I lay everyone’s pajamas out on their beds just to speed up the process then go corral them out of the bathroom. Othello has flung toothpaste into Hamlet’s face and Hamlet retaliated by dipping his attacker’s toothbrush in the toilet.
I’m so glad I’m an only child.
Finally, they’re all in bed. As I flip off the light in Othello’s room, I hear Hamlet call, “Amanda, will you tell me a story?” Hamlet’s idea of a story is adding ‘and then everyone died’ at the end of every sentence. I oblige him.
The downstairs at night is a creepy place. Across the room, the microwave clock glows angrily at me and I swear I hear the door open. To keep my mind from wandering, I pick up one of Hamlet’s books. It gets put down when I realize I’m reading Mr. Zucky Buys a Puppy.
What am I supposed to do? Twiddle my thumbs? I stumble over to the television where I blindly pick out a DVD. Anything....except Care Bears. What are three school-aged boys doing with Care Bears? You know what? I don’t wanna know.
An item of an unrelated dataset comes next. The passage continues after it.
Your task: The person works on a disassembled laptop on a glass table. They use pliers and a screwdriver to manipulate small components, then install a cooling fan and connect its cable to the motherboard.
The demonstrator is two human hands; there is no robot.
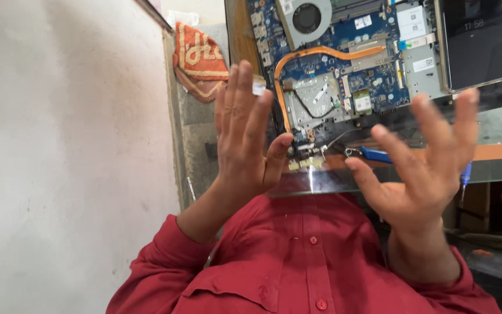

Too lazy to switch the movies, I press play. The overly happy face of Mr. Cherrywood, the orphanage owner, greets me. I wonder how he can do it. Four is enough. At one low point, I catch myself wishing for friends like the Care Bears.
By the time the Clarks walk through the door, I’ve moved on to the special features. They look at me like I’m insane. After a night with their children I probably am. I don’t care, though, as long as I get my money.
“We’ll call and schedule next week,” Mrs. Clark tells me.
“Sounds great,” I shoot them a charming smile and pull the door closed behind me.